=== Raw data ===

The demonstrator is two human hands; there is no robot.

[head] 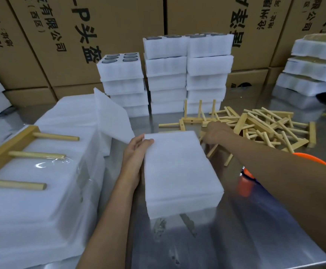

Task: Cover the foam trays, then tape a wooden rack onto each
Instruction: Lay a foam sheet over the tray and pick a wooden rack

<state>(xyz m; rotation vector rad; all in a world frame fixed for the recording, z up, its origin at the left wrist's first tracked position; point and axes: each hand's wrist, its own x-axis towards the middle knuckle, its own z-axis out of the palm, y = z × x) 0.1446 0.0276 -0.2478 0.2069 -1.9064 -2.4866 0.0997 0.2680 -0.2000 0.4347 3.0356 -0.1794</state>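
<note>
head view only. steel tabletop (255, 239), crowded. covered foam tray (179, 171) lies near the middle of the tabletop, white cover sheet flush on top, no rack on it yet. left hand (135, 156) rests against the tray's left side, thumb hooked over the far-left corner of the cover, fingers along the edge; it steadies the tray rather than lifting it. right hand (215, 133) reaches past the tray's far-right corner into the loose pile of wooden racks (265, 129) toward the right edge of the tabletop; fingers curl down among the sticks, but cannot tell whether they have closed on one. finished tray with a taped rack (18, 158) sits on a stack at the left edge, clear tape glinting over the pegs. spare cover sheets (111, 117) lean just behind it. uncovered trays in stacks (166, 74) along the far edge, cardboard cartons (100, 26) behind. orange tape dispenser (245, 181) near the right forearm, blurred. judgement: covering done for this tray; step in hand is fetching a rack. next calls for pulling one rack free of the tangle, laying it flat on the cover, then taping.
</note>
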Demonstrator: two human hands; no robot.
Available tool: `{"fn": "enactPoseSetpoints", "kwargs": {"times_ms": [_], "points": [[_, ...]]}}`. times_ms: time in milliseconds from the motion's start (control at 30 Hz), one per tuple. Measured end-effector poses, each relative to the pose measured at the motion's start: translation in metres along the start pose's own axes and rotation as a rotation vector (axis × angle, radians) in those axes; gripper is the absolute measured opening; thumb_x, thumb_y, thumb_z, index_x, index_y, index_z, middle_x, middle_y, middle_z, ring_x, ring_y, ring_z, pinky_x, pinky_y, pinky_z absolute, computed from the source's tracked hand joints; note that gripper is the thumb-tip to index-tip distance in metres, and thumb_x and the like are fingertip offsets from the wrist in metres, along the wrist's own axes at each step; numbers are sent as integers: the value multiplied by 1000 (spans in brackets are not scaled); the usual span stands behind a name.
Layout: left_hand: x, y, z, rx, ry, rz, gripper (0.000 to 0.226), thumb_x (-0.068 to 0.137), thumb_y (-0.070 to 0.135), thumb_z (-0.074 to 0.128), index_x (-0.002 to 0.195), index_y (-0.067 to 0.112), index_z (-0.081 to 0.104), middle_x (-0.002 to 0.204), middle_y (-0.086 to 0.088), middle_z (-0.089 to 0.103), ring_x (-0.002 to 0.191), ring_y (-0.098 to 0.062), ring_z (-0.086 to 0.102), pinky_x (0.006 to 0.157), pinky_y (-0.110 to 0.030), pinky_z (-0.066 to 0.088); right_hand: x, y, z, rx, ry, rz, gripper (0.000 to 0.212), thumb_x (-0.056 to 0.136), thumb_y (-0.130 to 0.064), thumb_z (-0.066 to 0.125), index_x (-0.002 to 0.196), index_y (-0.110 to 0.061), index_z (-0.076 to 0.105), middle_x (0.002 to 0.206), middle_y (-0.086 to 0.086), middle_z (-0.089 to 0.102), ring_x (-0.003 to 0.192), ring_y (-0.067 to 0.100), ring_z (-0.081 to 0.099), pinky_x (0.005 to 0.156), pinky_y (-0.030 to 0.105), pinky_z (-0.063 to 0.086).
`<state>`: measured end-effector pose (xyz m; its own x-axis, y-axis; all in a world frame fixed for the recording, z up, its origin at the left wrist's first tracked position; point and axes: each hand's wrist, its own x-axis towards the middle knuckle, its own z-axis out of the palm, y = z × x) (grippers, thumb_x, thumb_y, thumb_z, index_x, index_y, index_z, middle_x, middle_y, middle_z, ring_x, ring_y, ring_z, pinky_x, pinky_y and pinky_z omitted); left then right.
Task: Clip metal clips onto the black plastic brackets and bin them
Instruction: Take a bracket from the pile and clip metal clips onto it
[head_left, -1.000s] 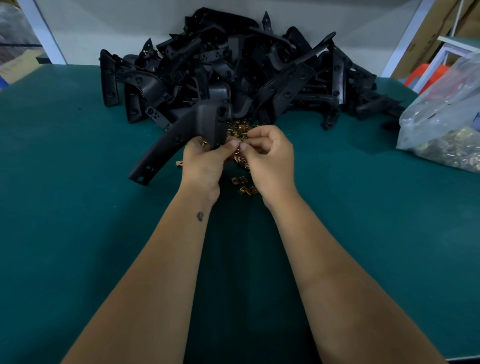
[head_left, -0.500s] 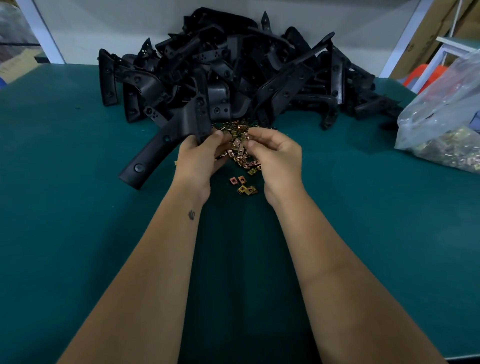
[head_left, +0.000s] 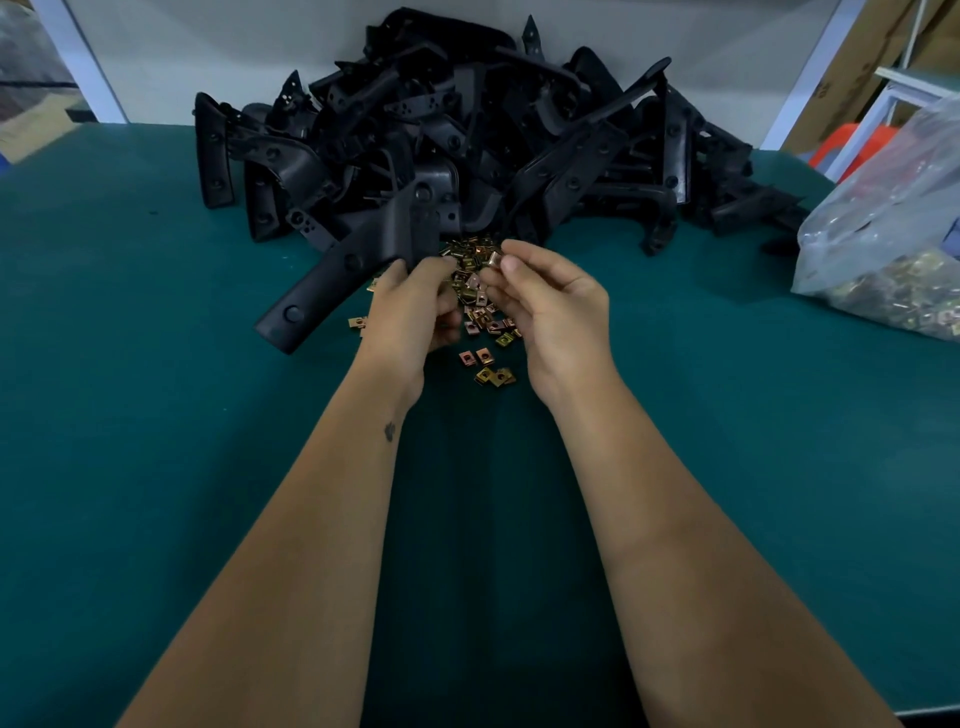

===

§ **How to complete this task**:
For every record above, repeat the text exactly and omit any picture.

§ **Result of the exercise**:
The demonstrator is two human hands; there is no robot.

[head] 

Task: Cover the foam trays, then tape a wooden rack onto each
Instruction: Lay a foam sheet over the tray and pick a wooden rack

<state>(xyz m; rotation vector rad; all in a world frame fixed for the recording, z up, its origin at the left wrist's first tracked position; point and axes: each hand's wrist, its own x-axis towards the middle knuckle, its own z-axis out of the palm, y = z × x) 0.1446 0.0276 -0.2478 0.2069 -1.9064 -2.4866 0.0997 0.2680 -0.2000 0.4347 3.0356 -0.1794</state>
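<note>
head view only. steel tabletop (255, 239), crowded. covered foam tray (179, 171) lies near the middle of the tabletop, white cover sheet flush on top, no rack on it yet. left hand (135, 156) rests against the tray's left side, thumb hooked over the far-left corner of the cover, fingers along the edge; it steadies the tray rather than lifting it. right hand (215, 133) reaches past the tray's far-right corner into the loose pile of wooden racks (265, 129) toward the right edge of the tabletop; fingers curl down among the sticks, but cannot tell whether they have closed on one. finished tray with a taped rack (18, 158) sits on a stack at the left edge, clear tape glinting over the pegs. spare cover sheets (111, 117) lean just behind it. uncovered trays in stacks (166, 74) along the far edge, cardboard cartons (100, 26) behind. orange tape dispenser (245, 181) near the right forearm, blurred. judgement: covering done for this tray; step in hand is fetching a rack. next calls for pulling one rack free of the tangle, laying it flat on the cover, then taping.
</note>
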Demonstrator: two human hands; no robot.
Available tool: `{"fn": "enactPoseSetpoints", "kwargs": {"times_ms": [_], "points": [[_, ...]]}}`. times_ms: time in milliseconds from the motion's start (control at 30 Hz), one per tuple. Measured end-effector poses, each relative to the pose measured at the motion's start: translation in metres along the start pose's own axes and rotation as a rotation vector (axis × angle, radians) in those axes; gripper is the absolute measured opening; thumb_x, thumb_y, thumb_z, index_x, index_y, index_z, middle_x, middle_y, middle_z, ring_x, ring_y, ring_z, pinky_x, pinky_y, pinky_z absolute, computed from the source's tracked hand joints; note that gripper is the thumb-tip to index-tip distance in metres, and thumb_x and the like are fingertip offsets from the wrist in metres, along the wrist's own axes at each step; numbers are sent as integers: the value multiplied by 1000 (spans in brackets are not scaled); the usual span stands behind a name.
Layout: left_hand: x, y, z, rx, ry, rz, gripper (0.000 to 0.226), thumb_x (-0.068 to 0.137), thumb_y (-0.070 to 0.135), thumb_z (-0.074 to 0.128), index_x (-0.002 to 0.195), index_y (-0.067 to 0.112), index_z (-0.081 to 0.104), middle_x (-0.002 to 0.204), middle_y (-0.086 to 0.088), middle_z (-0.089 to 0.103), ring_x (-0.002 to 0.191), ring_y (-0.098 to 0.062), ring_z (-0.086 to 0.102), pinky_x (0.006 to 0.157), pinky_y (-0.110 to 0.030), pinky_z (-0.066 to 0.088); right_hand: x, y, z, rx, ry, rz, gripper (0.000 to 0.212), thumb_x (-0.056 to 0.136), thumb_y (-0.130 to 0.064), thumb_z (-0.066 to 0.125), index_x (-0.002 to 0.196), index_y (-0.110 to 0.061), index_z (-0.076 to 0.105), middle_x (0.002 to 0.206), middle_y (-0.086 to 0.086), middle_z (-0.089 to 0.102), ring_x (-0.003 to 0.192), ring_y (-0.067 to 0.100), ring_z (-0.081 to 0.099), pinky_x (0.005 to 0.156), pinky_y (-0.030 to 0.105), pinky_z (-0.063 to 0.086).
`<state>`: measured end-effector pose (xyz m; its own x-axis, y-axis; all in a world frame fixed for the recording, z up, its origin at the left wrist's first tracked position; point and axes: each hand's wrist, its own x-axis towards the middle knuckle, its own z-axis out of the palm, y = z × x) (grippers, thumb_x, thumb_y, thumb_z, index_x, index_y, index_z, middle_x, middle_y, middle_z, ring_x, ring_y, ring_z, pinky_x, pinky_y and pinky_z omitted); left then right.
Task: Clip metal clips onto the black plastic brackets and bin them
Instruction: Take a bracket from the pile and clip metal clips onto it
[head_left, -1.000s] 
[head_left, -0.500s] 
[head_left, +0.000s] 

Nothing else goes in the answer.